Corporate characteristics:

  • An LLP is a body corporate, a legal entity in its own right with its own assets and liabilities, separate from its members
  • An LLP members have limited liability in the same way that shareholders have in limited liability companies
  • Contractual arrangements bind the LLP not the members, and in the event of negligence or other torts by other members (or employees) are not jointly or directly liable
  • Members may be liable for their own negligence or other torts like company directors if claimants can show they entered into arrangements relying personally on the member as well as the LLP
  • Suitably worded engagement letters may be able to control such exposure
  • Third parties can assume members are authorised to act on behalf of the LLP and a member is still a member unless the third party has had notice or notice been delivered to the Companies Registrar
  • Floating charges can be created on the LLP
  • LLPs must file accounts at Companies House showing a "true and fair view" according to generally accepted accounting standards
  • No restriction on partner numbers

The provisions of the Companies Act and the Insolvency Act apply to LLPs in the same way as for limited companies. For instance: the rules concerning fraudulent and wrongful trading, disqualification of directors and insolvency and winding-up procedures.

UK Registered Limited Liability Partnership is not an Ordinary LLP Partnership

An LLP is a new species of company, with 'members' and a constitution. The LLP needs to be registered at Companies House like a limited company, owns assets and contracts with the outside world in its own right.

But there are numerous differences between an LLP and a limited company formation. It is not bound by the wide range of management requirements, arrangements for meetings, voting rights and so on that apply to a company: the members can draft a constitution which is simpler and suits the way the business actually works. LLPs are not obliged to have directors and all members can take part in management unless they agree otherwise. Like a partnership, all members are agents of the LLP and when a member leaves a simple notice filed at Companies House it is notice to all the world that he or she is no longer a member.

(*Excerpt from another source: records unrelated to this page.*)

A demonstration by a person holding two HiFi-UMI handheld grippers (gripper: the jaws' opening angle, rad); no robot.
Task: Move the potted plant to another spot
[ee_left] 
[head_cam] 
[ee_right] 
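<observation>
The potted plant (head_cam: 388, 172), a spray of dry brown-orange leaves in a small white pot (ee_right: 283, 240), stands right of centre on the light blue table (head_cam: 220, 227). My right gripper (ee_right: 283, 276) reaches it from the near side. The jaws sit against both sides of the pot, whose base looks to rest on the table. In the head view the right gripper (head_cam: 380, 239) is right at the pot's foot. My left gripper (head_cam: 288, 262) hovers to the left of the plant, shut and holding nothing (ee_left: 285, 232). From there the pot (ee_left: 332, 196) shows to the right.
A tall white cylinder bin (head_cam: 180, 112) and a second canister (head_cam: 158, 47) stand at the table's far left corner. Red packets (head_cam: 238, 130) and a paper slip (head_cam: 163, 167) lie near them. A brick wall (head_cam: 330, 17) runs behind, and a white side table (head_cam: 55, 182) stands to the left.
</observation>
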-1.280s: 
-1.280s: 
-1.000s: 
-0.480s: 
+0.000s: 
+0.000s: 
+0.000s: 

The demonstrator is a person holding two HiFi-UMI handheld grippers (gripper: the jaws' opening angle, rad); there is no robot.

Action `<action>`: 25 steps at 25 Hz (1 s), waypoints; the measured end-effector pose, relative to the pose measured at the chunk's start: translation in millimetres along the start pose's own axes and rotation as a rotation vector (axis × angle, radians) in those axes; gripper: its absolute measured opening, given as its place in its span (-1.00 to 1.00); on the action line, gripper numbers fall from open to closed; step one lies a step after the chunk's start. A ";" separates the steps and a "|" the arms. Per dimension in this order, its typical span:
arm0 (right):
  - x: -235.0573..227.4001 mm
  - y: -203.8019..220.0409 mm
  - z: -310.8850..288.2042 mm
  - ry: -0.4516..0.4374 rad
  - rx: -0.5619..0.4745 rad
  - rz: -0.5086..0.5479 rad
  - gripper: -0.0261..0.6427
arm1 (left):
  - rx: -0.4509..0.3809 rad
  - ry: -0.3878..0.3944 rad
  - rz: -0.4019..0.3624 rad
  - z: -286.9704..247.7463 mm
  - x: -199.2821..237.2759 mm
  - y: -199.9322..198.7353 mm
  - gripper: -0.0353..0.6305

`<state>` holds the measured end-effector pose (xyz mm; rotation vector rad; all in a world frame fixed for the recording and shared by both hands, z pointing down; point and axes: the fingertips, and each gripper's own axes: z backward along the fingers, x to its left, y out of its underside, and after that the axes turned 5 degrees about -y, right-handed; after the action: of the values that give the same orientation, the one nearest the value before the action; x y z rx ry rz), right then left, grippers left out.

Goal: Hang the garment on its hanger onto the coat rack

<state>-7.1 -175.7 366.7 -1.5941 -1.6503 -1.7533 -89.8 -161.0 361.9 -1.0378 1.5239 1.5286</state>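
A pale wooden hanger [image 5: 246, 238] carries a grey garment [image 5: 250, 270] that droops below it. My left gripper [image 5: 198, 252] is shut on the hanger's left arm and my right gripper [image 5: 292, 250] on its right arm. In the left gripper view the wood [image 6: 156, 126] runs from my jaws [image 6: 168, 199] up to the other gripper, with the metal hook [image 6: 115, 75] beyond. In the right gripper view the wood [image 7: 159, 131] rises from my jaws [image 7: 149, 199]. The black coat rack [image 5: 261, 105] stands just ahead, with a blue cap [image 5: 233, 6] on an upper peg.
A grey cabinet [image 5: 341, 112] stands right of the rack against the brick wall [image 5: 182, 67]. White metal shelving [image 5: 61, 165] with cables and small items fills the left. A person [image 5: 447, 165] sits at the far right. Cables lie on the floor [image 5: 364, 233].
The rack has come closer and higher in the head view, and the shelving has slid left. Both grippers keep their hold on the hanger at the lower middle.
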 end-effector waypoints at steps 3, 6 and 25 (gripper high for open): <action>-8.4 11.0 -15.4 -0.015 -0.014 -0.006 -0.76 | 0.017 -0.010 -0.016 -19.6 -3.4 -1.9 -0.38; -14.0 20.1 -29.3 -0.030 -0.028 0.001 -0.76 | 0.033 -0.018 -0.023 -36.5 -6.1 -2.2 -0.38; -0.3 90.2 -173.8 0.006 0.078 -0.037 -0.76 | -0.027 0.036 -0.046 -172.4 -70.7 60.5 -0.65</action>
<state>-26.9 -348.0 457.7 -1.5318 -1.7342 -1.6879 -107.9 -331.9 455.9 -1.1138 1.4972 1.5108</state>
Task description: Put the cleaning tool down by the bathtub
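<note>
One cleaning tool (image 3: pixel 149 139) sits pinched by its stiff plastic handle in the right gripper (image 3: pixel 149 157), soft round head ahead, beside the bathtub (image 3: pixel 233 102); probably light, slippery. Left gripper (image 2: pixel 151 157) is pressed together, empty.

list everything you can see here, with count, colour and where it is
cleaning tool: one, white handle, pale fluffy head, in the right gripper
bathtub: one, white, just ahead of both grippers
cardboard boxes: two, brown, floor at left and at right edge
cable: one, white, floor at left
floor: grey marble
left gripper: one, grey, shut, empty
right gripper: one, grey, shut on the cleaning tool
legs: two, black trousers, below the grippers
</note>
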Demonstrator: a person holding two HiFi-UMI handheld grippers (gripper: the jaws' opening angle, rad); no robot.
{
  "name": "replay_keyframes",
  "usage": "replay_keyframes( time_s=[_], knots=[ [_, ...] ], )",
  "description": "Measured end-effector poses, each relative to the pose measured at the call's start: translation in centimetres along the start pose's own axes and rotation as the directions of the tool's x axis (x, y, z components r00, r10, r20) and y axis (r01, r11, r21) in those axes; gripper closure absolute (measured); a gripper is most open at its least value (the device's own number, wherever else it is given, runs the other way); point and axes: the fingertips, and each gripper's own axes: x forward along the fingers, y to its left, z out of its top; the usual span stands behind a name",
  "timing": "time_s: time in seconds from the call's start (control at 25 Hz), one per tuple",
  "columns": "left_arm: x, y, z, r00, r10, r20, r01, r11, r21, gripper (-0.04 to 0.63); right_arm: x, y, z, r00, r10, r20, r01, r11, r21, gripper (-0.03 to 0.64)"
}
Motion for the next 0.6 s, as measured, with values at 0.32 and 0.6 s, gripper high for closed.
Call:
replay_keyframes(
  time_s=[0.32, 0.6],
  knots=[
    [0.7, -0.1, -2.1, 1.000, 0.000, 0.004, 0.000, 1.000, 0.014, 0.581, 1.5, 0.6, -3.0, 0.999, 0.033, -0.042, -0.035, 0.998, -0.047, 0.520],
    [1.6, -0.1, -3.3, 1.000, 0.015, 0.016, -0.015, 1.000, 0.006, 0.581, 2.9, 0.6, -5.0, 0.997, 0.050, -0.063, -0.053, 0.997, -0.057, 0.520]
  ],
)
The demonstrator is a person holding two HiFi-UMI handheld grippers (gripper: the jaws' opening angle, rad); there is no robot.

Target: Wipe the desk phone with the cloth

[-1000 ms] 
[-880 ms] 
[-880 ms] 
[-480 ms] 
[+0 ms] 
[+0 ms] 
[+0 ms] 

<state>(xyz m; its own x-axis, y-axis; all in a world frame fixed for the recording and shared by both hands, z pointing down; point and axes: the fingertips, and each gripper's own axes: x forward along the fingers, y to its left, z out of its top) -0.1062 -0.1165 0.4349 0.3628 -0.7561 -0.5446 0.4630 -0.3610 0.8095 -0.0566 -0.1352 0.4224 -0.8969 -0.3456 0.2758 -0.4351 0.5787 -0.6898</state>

LLPs are obliged to file returns and at least one member has to be 'designated' as the person responsible for the filing requirements - like a company secretary. As with companies, LLPs have to file accounts, which must be audited, subject to the same exemptions as apply to small companies and disclosure has to include the amount of profits attributable to the highest paid member and the home addresses of members. There have been some concerns expressed at these last two requirements.